Pauline l’entendit marcher au-dessus, et descendre sans hâte l’escalier. Son cœur battit vivement ; mais, dès qu’elle le vit paraître, elle se rassura.

La personne de l’abbé Charmoy respirait une aménité paisible et presque indolente, propre à mettre en repos l’âme inquiète de Pauline. Moyen de stature, chauve, le profil maigre, le menton en lame de rasoir, avec une bouche largement fendue, spirituelle, il révélait dans sa démarche, dans le rythme balancé de sa soutane, une pondération native accrue de dignité sacerdotale ; au travers de son sérieux rayonnait une constance de bonne humeur et de sagesse.

Il n’avait pas vu Edmée depuis son deuil ; la conversation s’étendit sur la mort admirable de Julien.

— Je l’ai trop peu souvent rencontré, dit-il ; mais il était de ceux, bien rares, avec qui un regard échangé suffit pour que le contact ne cesse plus.

Son œil myope, mais clairvoyant, s’adressait à Pauline, tandis qu’il proférait ces mots ; il lui laissa délicatement pénétrer qu’il comprenait son chagrin.

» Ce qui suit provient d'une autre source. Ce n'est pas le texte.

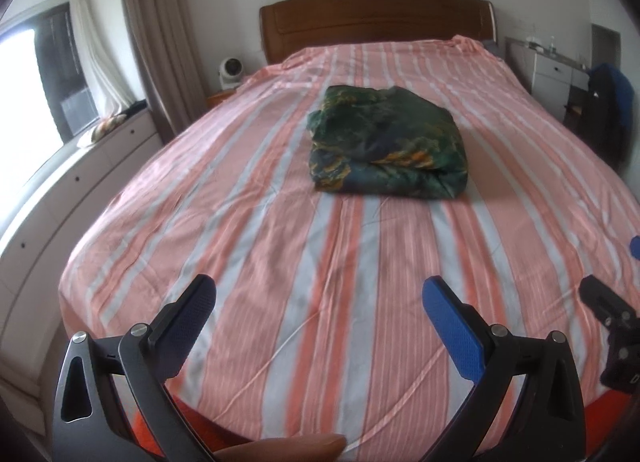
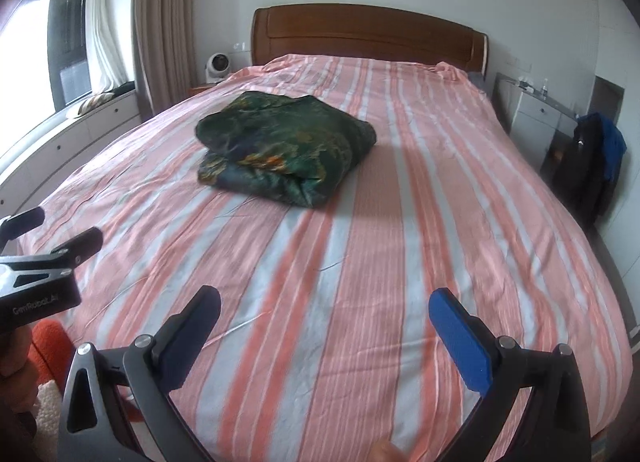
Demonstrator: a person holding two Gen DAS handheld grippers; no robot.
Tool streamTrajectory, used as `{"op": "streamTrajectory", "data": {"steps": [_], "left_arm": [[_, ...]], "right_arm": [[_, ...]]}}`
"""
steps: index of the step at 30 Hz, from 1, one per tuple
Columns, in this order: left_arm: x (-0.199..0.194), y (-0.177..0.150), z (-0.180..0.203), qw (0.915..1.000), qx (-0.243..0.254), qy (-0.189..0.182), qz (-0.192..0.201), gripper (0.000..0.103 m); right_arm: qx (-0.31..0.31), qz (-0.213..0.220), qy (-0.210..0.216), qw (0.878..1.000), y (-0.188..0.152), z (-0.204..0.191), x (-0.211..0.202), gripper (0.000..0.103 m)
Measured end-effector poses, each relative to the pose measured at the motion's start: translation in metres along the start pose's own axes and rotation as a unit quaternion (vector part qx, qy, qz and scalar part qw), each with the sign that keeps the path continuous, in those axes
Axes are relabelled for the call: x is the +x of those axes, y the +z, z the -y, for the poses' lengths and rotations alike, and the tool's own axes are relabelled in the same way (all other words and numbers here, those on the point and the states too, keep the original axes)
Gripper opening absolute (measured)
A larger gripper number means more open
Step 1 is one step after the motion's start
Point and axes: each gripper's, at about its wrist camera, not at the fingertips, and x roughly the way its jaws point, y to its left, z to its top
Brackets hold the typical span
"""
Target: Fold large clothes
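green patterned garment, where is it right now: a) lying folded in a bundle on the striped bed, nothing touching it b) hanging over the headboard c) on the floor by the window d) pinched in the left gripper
a: the green patterned garment lies as a folded bundle on the striped bed, while the left gripper and the right gripper both hang open near the foot of the bed, well short of it.

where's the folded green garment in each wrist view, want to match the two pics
Left wrist view: the folded green garment lies on the striped bed, just right of centre in the upper middle.
Right wrist view: the same garment sits left of centre, in the upper middle.
Shared landmark: the wooden headboard stands behind it in both, with the white fan to its left.
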Motion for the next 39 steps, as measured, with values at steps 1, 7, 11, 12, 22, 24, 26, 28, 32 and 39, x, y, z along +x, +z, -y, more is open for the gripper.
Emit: {"op": "streamTrajectory", "data": {"steps": [1,7,11,12,22,24,26,28,32,39], "left_arm": [[-0.003,0.001,-0.001,1.0000,0.001,-0.002,0.002,0.103],[-0.017,0.003,-0.006,0.9996,-0.016,0.000,0.025,0.103],[-0.021,0.000,-0.001,0.9990,-0.005,-0.029,0.034,0.103],[-0.020,0.000,0.001,0.9990,0.003,-0.031,0.031,0.103],[-0.021,0.000,0.019,0.9996,0.022,-0.011,0.016,0.103],[-0.021,0.001,0.018,0.9995,0.023,-0.013,0.015,0.103],[-0.021,0.001,0.019,0.9995,0.024,-0.016,0.014,0.103],[-0.020,0.001,0.019,0.9995,0.023,-0.015,0.012,0.103],[-0.021,-0.002,0.018,0.9994,0.020,-0.024,0.015,0.103],[-0.032,-0.002,0.023,0.9985,0.025,-0.020,0.044,0.103]], "right_arm": [[0.001,-0.003,0.004,1.000,0.000,-0.001,-0.002,0.103],[0.008,0.002,0.016,1.000,-0.005,-0.007,-0.019,0.103],[0.007,0.009,0.020,1.000,-0.008,-0.008,-0.031,0.103],[0.013,0.010,0.024,1.000,-0.008,-0.007,-0.034,0.103],[0.014,-0.005,0.010,1.000,-0.011,-0.002,-0.033,0.103],[0.012,-0.008,0.004,1.000,-0.011,-0.003,-0.032,0.103],[0.008,-0.009,0.001,1.000,-0.012,-0.004,-0.031,0.103],[0.005,-0.008,-0.001,1.000,-0.012,-0.005,-0.031,0.103],[-0.002,-0.004,-0.004,1.000,-0.012,-0.008,-0.032,0.103],[0.000,0.002,0.001,1.000,-0.011,-0.009,-0.035,0.103]]}}
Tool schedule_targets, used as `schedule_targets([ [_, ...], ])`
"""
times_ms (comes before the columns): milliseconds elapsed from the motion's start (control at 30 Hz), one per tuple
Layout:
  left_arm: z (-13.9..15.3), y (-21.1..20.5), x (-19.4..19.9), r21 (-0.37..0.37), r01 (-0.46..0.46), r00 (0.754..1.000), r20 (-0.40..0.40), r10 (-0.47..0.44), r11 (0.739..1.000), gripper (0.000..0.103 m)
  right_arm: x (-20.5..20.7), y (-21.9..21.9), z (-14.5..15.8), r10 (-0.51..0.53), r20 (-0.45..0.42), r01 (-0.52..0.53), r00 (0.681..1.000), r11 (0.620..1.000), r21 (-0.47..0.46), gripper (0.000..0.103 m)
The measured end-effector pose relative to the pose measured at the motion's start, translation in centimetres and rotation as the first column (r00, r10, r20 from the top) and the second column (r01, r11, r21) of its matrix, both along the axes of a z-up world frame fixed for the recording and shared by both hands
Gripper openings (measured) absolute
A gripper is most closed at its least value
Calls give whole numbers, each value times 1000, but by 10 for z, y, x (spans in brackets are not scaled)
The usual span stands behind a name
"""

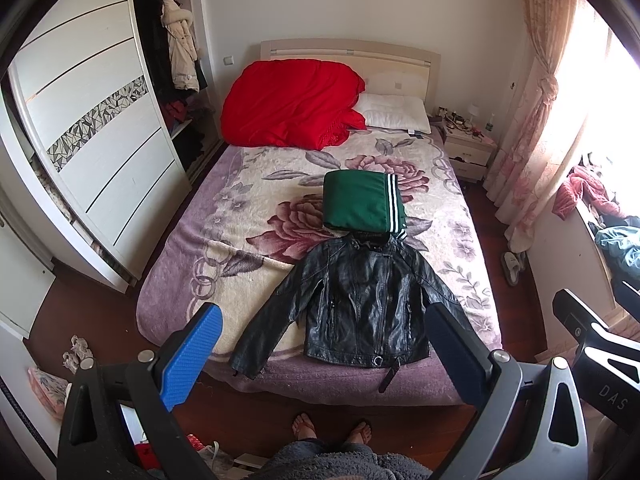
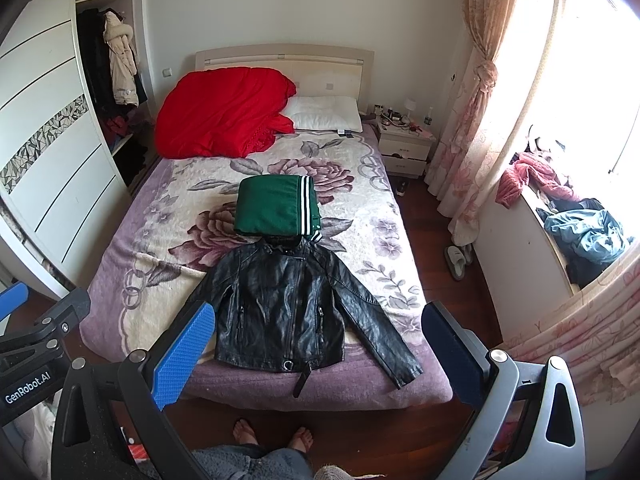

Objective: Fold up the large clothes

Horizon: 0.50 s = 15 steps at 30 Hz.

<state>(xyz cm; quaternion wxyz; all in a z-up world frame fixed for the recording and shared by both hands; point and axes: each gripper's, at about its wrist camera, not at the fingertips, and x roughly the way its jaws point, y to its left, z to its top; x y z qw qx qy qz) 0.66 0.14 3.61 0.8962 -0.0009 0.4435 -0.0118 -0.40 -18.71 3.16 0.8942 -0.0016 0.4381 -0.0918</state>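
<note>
A black leather jacket (image 1: 360, 304) (image 2: 288, 304) lies flat and face up at the foot of the bed, sleeves spread to both sides, its belt hanging over the edge. Just beyond its collar sits a folded green garment with white stripes (image 1: 362, 202) (image 2: 276, 206). My left gripper (image 1: 324, 354) hovers open above the bed's foot edge, holding nothing. My right gripper (image 2: 320, 348) is open too, high over the jacket's hem and apart from it. The right gripper's body shows at the right edge of the left wrist view.
The bed (image 1: 256, 248) carries a floral blanket, a red quilt (image 1: 292, 104) and a white pillow (image 1: 394, 114) at the head. A wardrobe (image 1: 92, 152) stands left, a nightstand (image 1: 468, 148) and curtains right. A person's feet in sandals (image 1: 332, 428) stand on the wooden floor.
</note>
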Motion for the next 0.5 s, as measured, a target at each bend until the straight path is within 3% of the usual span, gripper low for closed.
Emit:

Il attendait qu’elle-même exposât ce qu’elle venait chercher auprès de lui. Elle saisit un instant de silence et, très simplement, expliqua les dispositions qui l’amenaient :

— Je ne suis pas tout à fait une catéchumène, monsieur l’abbé ; j’ai vécu jusqu’à dix-huit ans et plus dans l’ignorance et la négation du surnaturel ; chaque fois que j’essaye de m’élever à Dieu, je retombe comme un oiseau en cage qui se heurte à des barreaux. Quand j’étudie mon catéchisme, des contradictions incessantes me gênent, je perds le fil de ma croyance. Je ne vois pas comment accorder la prédestination et le libre arbitre, l’indignité des pécheurs et l’incarnation du Verbe. Il y a pourtant des certitudes que je sens fortes en moi : je ne pourrais plus douter de la résurrection du Christ. Toutes les hypothèses qu’on peut essayer pour n’y pas croire sont absurdes, impossibles. Mais il reste tant de points où j’aurais besoin d’être éclairée ! Je vous apporte mon peu d’espérance et de la bonne volonté.

L’abbé Charmoy répondit, le sourire aux lèvres, que c’était là l’essentiel, « la bonne volonté », une volonté humble, cherchant Dieu par la soumission, sans impatience ni découragement. Il lui conseilla d’affermir avec méthode dans son esprit les vérités cardinales ; « lorsqu’on bâtit un pont, on pose les culées avant les arches. » Plus elle méditerait, plus elle prierait, et mieux elle comprendrait ce qu’on peut, ici-bas, comprendre.

— Une foi profonde, dit-il, est une expérience imparfaite de la béatitude. De même que les saints vont à l’infini s’enfonçant dans la contemplation glorieuse des mystères, nous aussi, à mesure que nous méritons et que nous aimons davantage, nous nous accroissons en connaissance et en joie. Un cœur pur pénètre la terre et le ciel.

Il l’engagea, puisqu’elle savait un peu de latin, à lire dans la langue de l’Église, les Psaumes, les Évangiles, et le Rituale romanum où de merveilleuses prières lui éclairciraient le sens surnaturel de la vie présente. Il l’exhorta plus encore à visiter les pauvres.

— Dès maintenant, faites comme si vous aviez la foi totale et la charité ; et le grain de sénevé qui est en vous deviendra un arbre robuste.